How spammers discover newly created email accounts

Friday, September 15, 2006

A few days ago I wondered how spammers had found my newly created Gmail account. I received some interesting feedback. Perry E. Metzger writes (this and the other message quoted with permission):

They brute force them. As an experiment, set up a really weirdly named account, preferably a long one with a random sequence, and use it for nothing. Watch for a while -- you'll get nothing in it.

If you ran email systems, like I do, you would know that they are inundated constantly with guessing attacks.

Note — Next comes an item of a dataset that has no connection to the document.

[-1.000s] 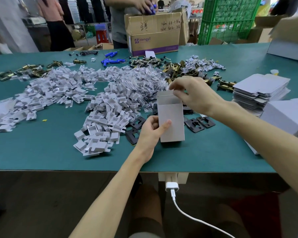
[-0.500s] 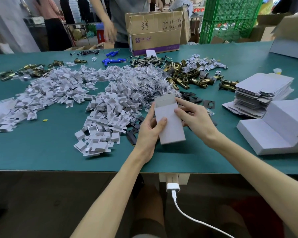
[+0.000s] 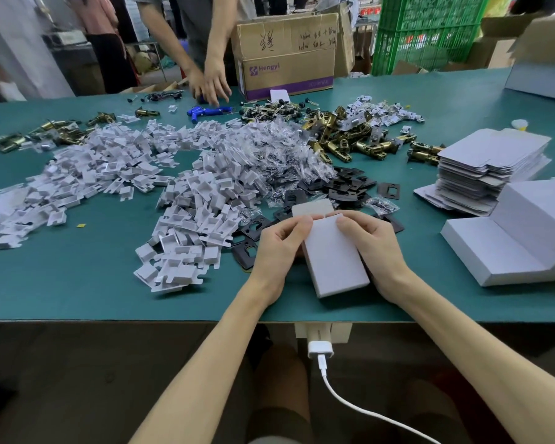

One would try blocking these, but they're always launched from zombie machines and any given zombie rarely does more than a trivial number of iterations...

Charlie McMackin:

It's my theory / observation that spammers and/or spammer-facilitating email harvesters are reading cookies set by the webmail services to find out peoples' webmail accounts.

I noticed this a while back when I started getting spam at the exact times I was browsing Myspace. If I had been to gmail once during my browser session or if gmail was open in another tab, I would get spam. Upon a quick look at the cookie info, if one has the gmail -chat feature enabled, you can see your email in pristine plain text form ready for harvesting.

Of course I'm not absolutely positive, I just thought the correlation of getting spam only while I was using gmail or had used it once to be quite suspicous.